Much of the episode is frustrating, but with a show like The Sopranos, a little frustration is almost inevitable–there’s just too many characters and too many plot threads going at any one point in the show to satisfactorally cover all of them. “Soprano Home Movies” probably does the smart thing in not even trying–Christopher, Sylvio, Paulie, Meadow, Uncle Junior, Johnny Sac and Dr. Melfi are all barely touched on, if at all, instead focusing on one of the show’s most underrated characters, Bobby Baccala. Bobby is, with the possible exception of Sylvio, the only really “nice” guy left in the family–he doesn’t hold grudges, he doesn’t do anything on the side, he doesn’t lose his temper and until last night, he didn’t kill people. To see Tony start to lead him on the path towards soullessness is heartbreaking, if unsurprising.

Heartbreak was the prevalent theme of last night’s Entourage premiere, “Less Than 30,” as well–that of Ari Gold, spurned agent. Since Vince fired Ari last summer, Vinny and the boys have shacked up with a new sugar mama, Amanda, played by Carla Gugino of Sin City and “Karen Sisco” fame. Amanda shares Ari’s ballsiness and his intense dislike of competition for a client’s attention and affection, and she doesn’t take kindly to Ari’s attempts to win Vince back–including his promise of hand-delivering Vince the lead role in Medellin, the Pablo Escobar biopic that Ari had blown for him earlier in the season. Meanwhile, it’s business as usual with the other three boys–E is wary of everyone’s clamoring for Vince’s attention, Turtle is put in charge of planning Vince’s birthday with E’s funding and goes overbudget, and Drama tries in vain to get noticed in connection with the billboard for his Ed Burns-produced show “The Five Towns” (which looks a whole lot like “The Black Donnellys”–let’s hope it does a little better, though).

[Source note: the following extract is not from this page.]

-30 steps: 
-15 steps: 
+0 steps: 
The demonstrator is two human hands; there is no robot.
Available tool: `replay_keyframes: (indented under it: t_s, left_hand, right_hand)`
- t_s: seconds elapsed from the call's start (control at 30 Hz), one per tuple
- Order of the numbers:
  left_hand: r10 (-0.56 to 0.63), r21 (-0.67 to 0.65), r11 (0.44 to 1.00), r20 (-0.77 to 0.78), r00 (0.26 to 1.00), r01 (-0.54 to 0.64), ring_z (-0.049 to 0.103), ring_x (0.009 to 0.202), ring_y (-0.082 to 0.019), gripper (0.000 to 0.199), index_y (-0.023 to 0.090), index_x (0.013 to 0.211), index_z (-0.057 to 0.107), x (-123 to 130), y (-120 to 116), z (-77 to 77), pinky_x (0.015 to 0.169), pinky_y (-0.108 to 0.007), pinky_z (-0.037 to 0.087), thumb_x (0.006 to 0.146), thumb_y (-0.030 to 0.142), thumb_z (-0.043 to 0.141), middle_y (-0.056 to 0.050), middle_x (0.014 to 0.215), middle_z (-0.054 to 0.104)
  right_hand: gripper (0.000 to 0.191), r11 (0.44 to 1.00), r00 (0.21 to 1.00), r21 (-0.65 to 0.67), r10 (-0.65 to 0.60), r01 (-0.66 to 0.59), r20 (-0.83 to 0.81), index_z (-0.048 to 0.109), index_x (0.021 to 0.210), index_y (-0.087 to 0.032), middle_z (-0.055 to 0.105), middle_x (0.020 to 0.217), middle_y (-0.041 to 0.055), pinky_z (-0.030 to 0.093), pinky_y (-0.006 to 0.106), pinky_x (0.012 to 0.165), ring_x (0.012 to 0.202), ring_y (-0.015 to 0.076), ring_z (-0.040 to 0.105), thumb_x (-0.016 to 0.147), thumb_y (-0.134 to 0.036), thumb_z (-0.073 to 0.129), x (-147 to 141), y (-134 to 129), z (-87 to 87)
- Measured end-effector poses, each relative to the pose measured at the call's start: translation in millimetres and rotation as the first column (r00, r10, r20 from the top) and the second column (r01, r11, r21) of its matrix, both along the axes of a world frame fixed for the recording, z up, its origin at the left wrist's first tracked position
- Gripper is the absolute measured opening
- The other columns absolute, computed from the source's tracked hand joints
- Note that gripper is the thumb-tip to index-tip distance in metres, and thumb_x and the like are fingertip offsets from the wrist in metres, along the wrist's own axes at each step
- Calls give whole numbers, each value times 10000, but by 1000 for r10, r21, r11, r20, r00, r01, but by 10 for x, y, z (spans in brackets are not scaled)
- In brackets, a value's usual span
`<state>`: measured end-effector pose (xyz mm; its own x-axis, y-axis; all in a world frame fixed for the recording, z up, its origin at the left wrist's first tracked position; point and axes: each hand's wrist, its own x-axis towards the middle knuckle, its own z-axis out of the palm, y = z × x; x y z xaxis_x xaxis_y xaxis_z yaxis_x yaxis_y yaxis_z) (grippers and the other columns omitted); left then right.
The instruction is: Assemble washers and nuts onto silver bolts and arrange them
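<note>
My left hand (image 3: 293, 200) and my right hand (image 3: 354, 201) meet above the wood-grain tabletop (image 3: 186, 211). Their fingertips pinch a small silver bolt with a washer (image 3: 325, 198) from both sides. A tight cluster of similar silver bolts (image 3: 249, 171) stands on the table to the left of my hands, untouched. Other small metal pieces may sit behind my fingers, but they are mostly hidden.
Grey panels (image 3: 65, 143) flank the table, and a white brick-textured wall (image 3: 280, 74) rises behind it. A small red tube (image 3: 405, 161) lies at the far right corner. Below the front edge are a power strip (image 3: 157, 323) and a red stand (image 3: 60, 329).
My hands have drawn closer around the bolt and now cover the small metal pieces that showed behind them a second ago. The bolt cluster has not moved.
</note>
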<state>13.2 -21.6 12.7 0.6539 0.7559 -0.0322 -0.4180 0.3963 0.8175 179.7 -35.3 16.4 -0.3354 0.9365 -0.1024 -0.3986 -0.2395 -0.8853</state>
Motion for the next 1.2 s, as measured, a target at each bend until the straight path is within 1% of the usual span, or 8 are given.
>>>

As the old saying goes, episodes of “Entourage” are like pizza and Ramones songs–some might be better than others, but there’s really no such thing as a bad one. The show displays little to no interest in character development, far-reaching story arcs or really anything besides showing you the lives of a group of friends who have it way better than you and your friends do, and by now I doubt anyone still watching the show expects anything more. So did last night show you a bunch of dudes having a better time than you most likely did this weekend? Check. Therefore, a successful “Entourage” episode.

There were some genuine laughs to be had in the Ex-Agent-as-Ex-Girlfriend parallel, though, even if it was at times a little too easy. Ari’s seething about Amanda’s birthday gift to Vince (courtside Lakers tickets, which Ari claims he used to get Vince “‘coz it was a Thursday”) being infinitely inferior to his, E pointing out that Ari was the longest relationship Vince’d had outside of his bros and his mother, and Lloyd attempting to inspire Ari to “go get back his man”–it’s all pretty convincing that in fact, Vince’s relationship with Ari probably was more meaningful, and with greater fallout, than the great majority of his girlfriends. Hopefully the show won’t take it too much further–I can already see the show having Ari do drive-bys at the boys’ commode, making Cusackian tearful declarations of devotion in the rain, etc.–but for now, it worked fine.

So, all in all, not the strongest efforts either show has put up, but definitely way better than 18 and Maladroit. Even though I still think 18 had its moments.